In one embodiment, the oral care composition may comprise 0.8 wt % of AA/MA Copolymer B (a sodium salt of an AA-MA copolymer having a molecular weight of 50,000 g/mol and a molar ratio of acrylic acid to maleic acid of 1:0.6) and may have a pH of about 8, the wt % being based on the total weight of the oral care composition.
In one embodiment, the oral care composition may comprise: i) 2 wt % of a sodium salt of an AA-MA copolymer having a molecular weight of 70,000 g/mol and a molar ratio of acrylic acid to maleic acid of 1:0.3 (AA/MA Copolymer A); ii) 1 wt % of potassium pyrophosphate; and iii) 1 wt % of sodium pyrophosphate, and the oral care composition may have a pH of about 5.5.
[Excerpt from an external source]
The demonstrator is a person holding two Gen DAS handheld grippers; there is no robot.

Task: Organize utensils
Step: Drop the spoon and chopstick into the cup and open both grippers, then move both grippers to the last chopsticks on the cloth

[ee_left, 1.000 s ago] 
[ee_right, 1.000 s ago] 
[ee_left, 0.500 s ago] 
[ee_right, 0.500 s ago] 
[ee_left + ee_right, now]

In one embodiment, the oral care composition may comprise: i) 2 wt % of a sodium salt of an AA-MA copolymer having a molecular weight of 50,000 g/mol and a molar ratio of acrylic acid to maleic acid of 1:0.6 (AA/MA Copolymer B); ii) 1 wt % of potassium pyrophosphate; and iii) 1 wt % of sodium pyrophosphate, and the oral care composition may have a pH of about 5.5.
Method of Treatment and Preparation
In some embodiments, the present disclosure is directed to a method for preventing or minimizing the formation of new stains on a tooth surface. In some embodiments, the present disclosure is directed to a method for preventing or reducing the appearance of existing stains on a tooth surface.
Methods according to embodiments may comprise treating the tooth surface with an oral composition in accordance with embodiments disclosed herein. In some embodiments, treating the tooth surface may comprise applying, brushing, rinsing, spraying, pouring, and combinations thereof, an oral care composition, in accordance with embodiments, onto the tooth surface or onto the vicinity of the tooth surface. In one embodiment, treating the tooth surface comprises brushing the tooth surface with an oral care composition (e.g., a toothpaste). In one embodiment, treating the tooth surface may comprise rinsing the mouth, i.e. the vicinity of a tooth surface, with an oral care composition (e.g., a mouthwash).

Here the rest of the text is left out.